In the past two months, New Yorkers have experienced a hurricane (that was soon downgraded to a tropical storm) and the after-shocks of an earthquake, both meteorological and geological occurrences most of this city’s dwellers would have considered themselves immune to—aren’t subway delays and finding a cab in the rain painful enough experiences to inoculate against such punishment?
A selection of New Yorkers got a taste of Armageddon on a larger scale Monday night, when Lars von Trier’s “Melancholia” had its premiere at Lincoln Center’s New York Film Festival. Unsurprisingly, von Trier, whose last NYFF selection the 2009 “Antichrist” caused a man to have a seizure in my particular screening, did not limit himself to transit crises or mundane weather conditions in his work, described in press notes as “a psychological disaster film.” Instead, the haunting, stunningly shot movie has Kirsten Dunst as Justine, a young woman celebrating her marriage to Michael (Alexander Skarsgard) as a planet called Melancholia is on a path towards hitting Earth. Set in the lavish mansion owned by Justine’s sister Claire (Charlotte Gainsbourg) and brother-in-law (Kiefer Sutherland), the wedding festivities soon devolve into a mess of tense words and fractured relations, as anxiety mounts over Melancholia’s approach.

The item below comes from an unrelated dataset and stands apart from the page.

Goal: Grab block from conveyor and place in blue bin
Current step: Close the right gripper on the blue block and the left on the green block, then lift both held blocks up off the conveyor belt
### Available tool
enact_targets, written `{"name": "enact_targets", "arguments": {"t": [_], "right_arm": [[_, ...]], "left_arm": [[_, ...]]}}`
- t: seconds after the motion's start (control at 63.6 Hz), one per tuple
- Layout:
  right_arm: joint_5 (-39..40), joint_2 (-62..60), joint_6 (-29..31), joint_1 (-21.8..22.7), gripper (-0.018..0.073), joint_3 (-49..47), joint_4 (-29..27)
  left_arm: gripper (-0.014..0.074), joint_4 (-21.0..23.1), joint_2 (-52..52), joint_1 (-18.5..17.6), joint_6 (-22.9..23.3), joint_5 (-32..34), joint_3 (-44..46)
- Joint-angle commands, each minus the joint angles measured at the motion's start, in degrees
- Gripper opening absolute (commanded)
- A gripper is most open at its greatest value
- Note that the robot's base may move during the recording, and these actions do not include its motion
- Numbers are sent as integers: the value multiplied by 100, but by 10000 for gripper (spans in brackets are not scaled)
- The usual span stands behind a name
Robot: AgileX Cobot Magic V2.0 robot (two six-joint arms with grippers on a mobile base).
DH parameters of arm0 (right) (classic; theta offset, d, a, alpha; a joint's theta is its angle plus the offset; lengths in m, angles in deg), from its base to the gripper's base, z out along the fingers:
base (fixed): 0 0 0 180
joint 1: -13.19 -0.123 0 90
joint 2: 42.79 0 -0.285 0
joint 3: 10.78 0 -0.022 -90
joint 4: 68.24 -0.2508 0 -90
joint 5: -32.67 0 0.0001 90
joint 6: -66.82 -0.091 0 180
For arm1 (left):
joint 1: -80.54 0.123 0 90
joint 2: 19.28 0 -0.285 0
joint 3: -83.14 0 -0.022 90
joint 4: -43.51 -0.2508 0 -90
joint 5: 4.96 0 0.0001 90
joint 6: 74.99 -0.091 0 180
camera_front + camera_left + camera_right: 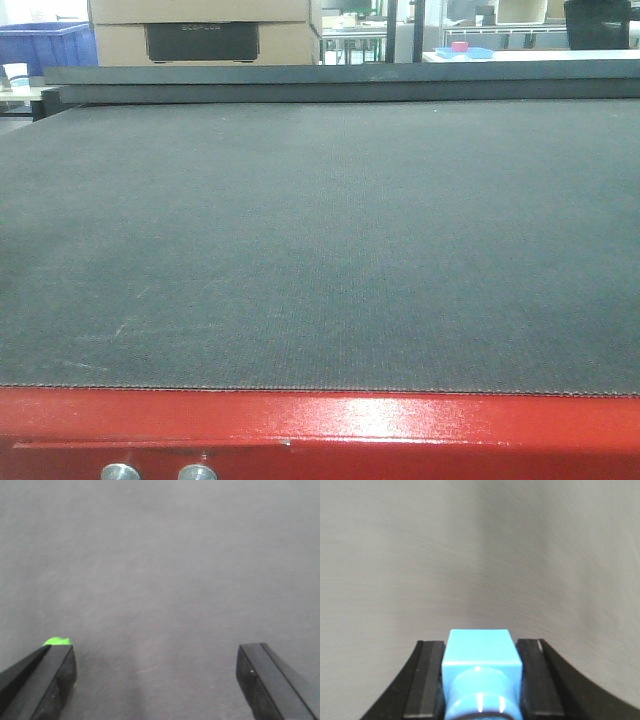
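Two tools share the work unevenly: the right tool is clamped on the block, which is pinched squarely between its fingers at 6 o'clock of the wrist view, a centred hold that should keep it from twisting on the way to the bin. The left tool hangs spread wide and empty over the bare conveyor, probably out of the way on purpose.

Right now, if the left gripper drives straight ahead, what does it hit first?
Only the conveyor, it seems: the left gripper, jaws open with nothing between them, faces bare grey belt. How far off is unclear.
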Motion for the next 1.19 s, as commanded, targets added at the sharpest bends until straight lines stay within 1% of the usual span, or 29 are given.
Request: {"name": "enact_targets", "arguments": {"t": [0.0,0.11,0.173,0.283,0.377,0.424,0.581,0.676,0.786,0.911,1.179], "right_arm": [[-35,-359,48,-456,-158,-35,-121],[-35,-617,48,-1063,-158,-35,-195],[-35,-692,48,-1387,-158,-35,-267],[-71,-751,48,-1999,-158,-35,-415],[-87,-751,48,-2451,-158,-35,-430],[-87,-751,48,-2659,-158,-35,-443],[-63,-751,48,-3119,-158,-35,-575],[-53,-751,48,-3272,-158,-35,-709],[-53,-751,48,-3402,-158,-35,-726],[-65,-751,48,-3412,-159,-35,-726],[-65,-751,48,-3412,-159,-35,-726]], "left_arm": [[548,0,-365,226,44,-283,246],[548,0,-887,499,-39,-765,606],[548,0,-1223,649,-213,-1023,848],[548,-12,-1796,939,-492,-1260,1228],[548,-88,-2311,1208,-767,-1270,1371],[548,-167,-2527,1272,-781,-1229,1411],[548,-539,-3255,1319,-781,-1107,1421],[548,-591,-3669,1319,-781,-939,1421],[548,-606,-4047,1319,-781,-612,1421],[548,-606,-4470,1319,-781,-299,1421],[548,-615,-5148,1319,-781,-251,1421]]}}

After the screening at Alice Tully Hall that had viewers behind me muttering “Jesus” and “Oh god” and later “I don’t understand,” Dunst, Gainsbourg and Skarsgard gathered on stage for a Q&A.
Sample audience questions (spoiler alert):
Why did you cover Kiefer Sutherland with the hay?
Gainsbourg: To hide him.
What is the 19th hole?
Gainsbourg: I don’t know.
Are you going to miss these characters and what parts would you miss the most?
In unison: NO.
The cast was also asked how they went about preparing for such a fantastical endeavor, to which Skarsgard, whose Michael is mainly in the first half of the film replied, “I don’t even see the planet in the movie so I didn’t do shit.” (Dunst concocted a backstory wherein she might be from Melancholia, explaining her seeming sixth sense about its movement throughout the film.)
Also, how exactly does one shoot a scene in which the world is ending?
“I thought we nailed it [on the first try],” said Gainsbourg.
“Me, too,” added Dunst.
“But then Lars said, ‘I want to shoot the scene again tomorrow and maybe the next day and the next day,’” recalled Gainsbourg. “It was torture. And I enjoyed it.”